Jeremy Dennis's The White House (2025) digitally overlaid on Frederic Edwin Church's The Parthenon (1871) at the Metropolitan Museum of Art Courtesy the artist and Amplifier
Some artists’ jocose transformations work through wordplay, like Mer Young transposing a famous photograph of We'wha—a Zuni two-spirit artist and spiritual leader who travelled to Washington, DC in 1886—over Childe Hassam’s Avenue of the Allies, Great Britain (1918). The original painting depicts a patriotic display of flags from European and Latin American nations along Fifth Avenue in support of US involvement in the First World War. These nations were no allies to queer Indigenous people, and Young’s intervention offers a pointed play on the contemporary LGBTQIA2S+ language of allyship.

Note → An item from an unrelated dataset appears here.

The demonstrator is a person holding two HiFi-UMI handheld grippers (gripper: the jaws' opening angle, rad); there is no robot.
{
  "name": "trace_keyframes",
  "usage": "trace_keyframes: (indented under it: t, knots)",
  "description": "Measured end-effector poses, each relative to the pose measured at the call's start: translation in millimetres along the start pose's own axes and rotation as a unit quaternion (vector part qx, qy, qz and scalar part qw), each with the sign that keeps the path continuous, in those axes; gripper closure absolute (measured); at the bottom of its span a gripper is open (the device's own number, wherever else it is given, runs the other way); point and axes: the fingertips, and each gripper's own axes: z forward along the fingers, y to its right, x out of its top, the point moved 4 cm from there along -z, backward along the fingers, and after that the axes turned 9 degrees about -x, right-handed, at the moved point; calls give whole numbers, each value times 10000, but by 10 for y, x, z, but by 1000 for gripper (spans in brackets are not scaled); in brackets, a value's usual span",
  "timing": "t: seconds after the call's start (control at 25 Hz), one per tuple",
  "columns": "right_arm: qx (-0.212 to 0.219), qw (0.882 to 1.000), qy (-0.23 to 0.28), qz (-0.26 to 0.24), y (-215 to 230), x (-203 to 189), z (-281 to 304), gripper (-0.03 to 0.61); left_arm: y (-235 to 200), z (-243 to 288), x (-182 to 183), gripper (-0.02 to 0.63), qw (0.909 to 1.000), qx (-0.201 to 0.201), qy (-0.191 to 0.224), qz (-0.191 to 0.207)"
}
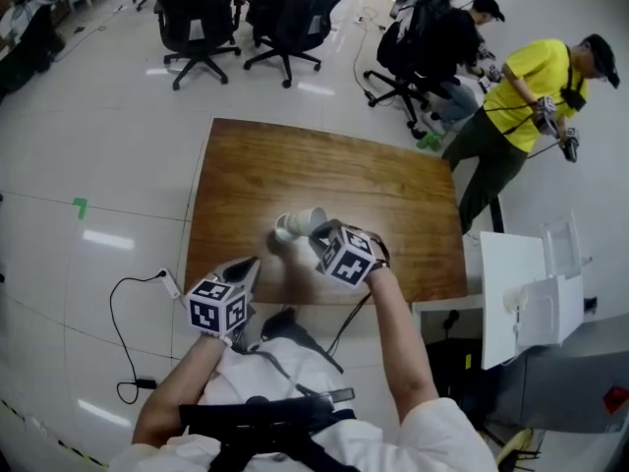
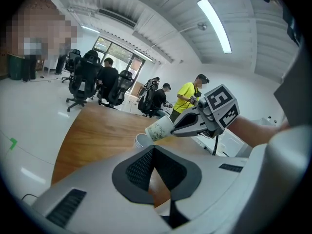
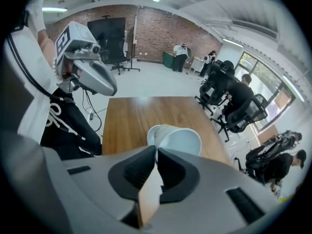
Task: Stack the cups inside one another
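A brown wooden desk point(image 1: 295, 160) stands on a pale glossy floor. Black wheeled office chairs point(image 1: 197, 28) are grouped beyond its far edge. In the head view two people show past its far right corner, one standing in a yellow shirt point(image 1: 536, 87) and one seated in black point(image 1: 457, 32). A black cable point(image 1: 123, 308) loops on the floor at the left, near a green tape mark point(image 1: 80, 206).

There are two cups and two hand-held grippers. The right hand-held gripper point(image 3: 156, 152) is clamped on the rim of a white patterned paper cup point(image 2: 160, 128), which is tilted in the air over the desk. The second white paper cup point(image 2: 143, 140) stands on the desk just beneath and beside the held one, mouth up. The left hand-held gripper point(image 2: 153, 150) has its jaws together on nothing, near the desk's front edge, apart from both cups.
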Motion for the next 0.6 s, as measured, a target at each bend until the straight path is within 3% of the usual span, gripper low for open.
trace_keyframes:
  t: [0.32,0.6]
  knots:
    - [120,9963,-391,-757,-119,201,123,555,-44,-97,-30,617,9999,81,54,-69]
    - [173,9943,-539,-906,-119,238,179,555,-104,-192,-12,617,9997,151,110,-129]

“I wanted to make sure the artists could represent themselves as they wanted,” Rector says. “A through line was cosmology: not only responding to American masters, but opportunities to show ways of resistance and not just reframing but creating new narratives.”
In reference to the project’s unsanctioned natured, Record adds: “About 5 years ago the Met worked with a number of placards that offered a Native perspective on pieces of art. Those are no longer up. I’d love institutions, especially the Met, to bring back that counter-balance. As we know history is often told by the winners, or those in power.”